● **EXERCISE OBJECTIVE**
Would you restate the full listing word for word and omit its pictures?

● **RECORDED INFORMATION**
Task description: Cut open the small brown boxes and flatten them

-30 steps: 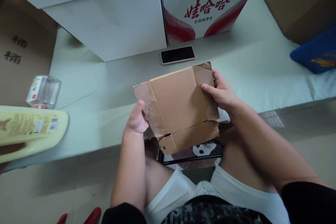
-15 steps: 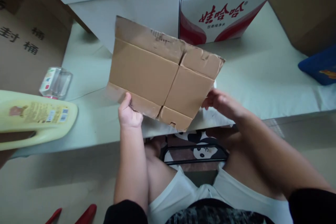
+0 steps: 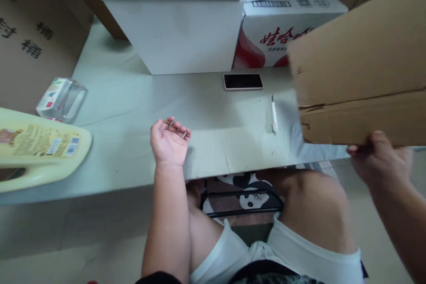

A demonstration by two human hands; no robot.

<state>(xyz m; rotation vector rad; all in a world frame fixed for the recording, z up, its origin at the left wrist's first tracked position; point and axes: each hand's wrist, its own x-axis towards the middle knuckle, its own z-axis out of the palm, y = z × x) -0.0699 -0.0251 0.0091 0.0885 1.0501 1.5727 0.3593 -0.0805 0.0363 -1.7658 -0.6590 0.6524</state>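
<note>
My right hand [image 3: 381, 162] grips the lower edge of a flattened brown cardboard box [image 3: 357, 62], which is held up at the right of the view, off the table. My left hand [image 3: 169, 140] rests palm up on the pale green table [image 3: 206, 111] near its front edge, with the fingers loosely curled and nothing in them. A small white cutter-like tool [image 3: 274, 115] lies on the table between the two hands. A dark phone [image 3: 243, 81] lies flat farther back.
White boxes [image 3: 179, 31] and a red-and-white printed carton [image 3: 269, 31] are stacked at the back. A brown carton [image 3: 29, 40] stands at left. A clear bottle [image 3: 61, 97] and a yellow jug [image 3: 36, 151] lie at the left. A panda-print stool [image 3: 246, 193] shows under the table.
The cardboard box has swung from in front of me to the right, now held by my right hand alone. My left hand let go and dropped onto the table.
</note>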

● **TASK SOLUTION**
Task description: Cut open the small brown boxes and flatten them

-30 steps: 
-15 steps: 
+0 steps: 

A demonstration by two human hands; no robot.

<state>(xyz m; rotation vector rad; all in a world frame fixed for the recording, z up, its origin at the left wrist's first tracked position; point and axes: each hand's wrist, its own x-axis towards the middle knuckle, its own z-axis out of the palm, y = z × x) -0.0699 -0.0251 0.0091 0.0885 1.0501 1.5727 0.3593 -0.0805 0.0363 -1.7658 -0.6590 0.6524</state>
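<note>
My right hand [image 3: 381, 162] grips the lower edge of a flattened brown cardboard box [image 3: 357, 62], which is held up at the right of the view, off the table. My left hand [image 3: 169, 140] rests palm up on the pale green table [image 3: 206, 111] near its front edge, with the fingers loosely curled and nothing in them. A small white cutter-like tool [image 3: 274, 115] lies on the table between the two hands. A dark phone [image 3: 243, 81] lies flat farther back.
White boxes [image 3: 179, 31] and a red-and-white printed carton [image 3: 269, 31] are stacked at the back. A brown carton [image 3: 29, 40] stands at left. A clear bottle [image 3: 61, 97] and a yellow jug [image 3: 36, 151] lie at the left. A panda-print stool [image 3: 246, 193] shows under the table.
The cardboard box has swung from in front of me to the right, now held by my right hand alone. My left hand let go and dropped onto the table.
</note>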

No additional output will be produced.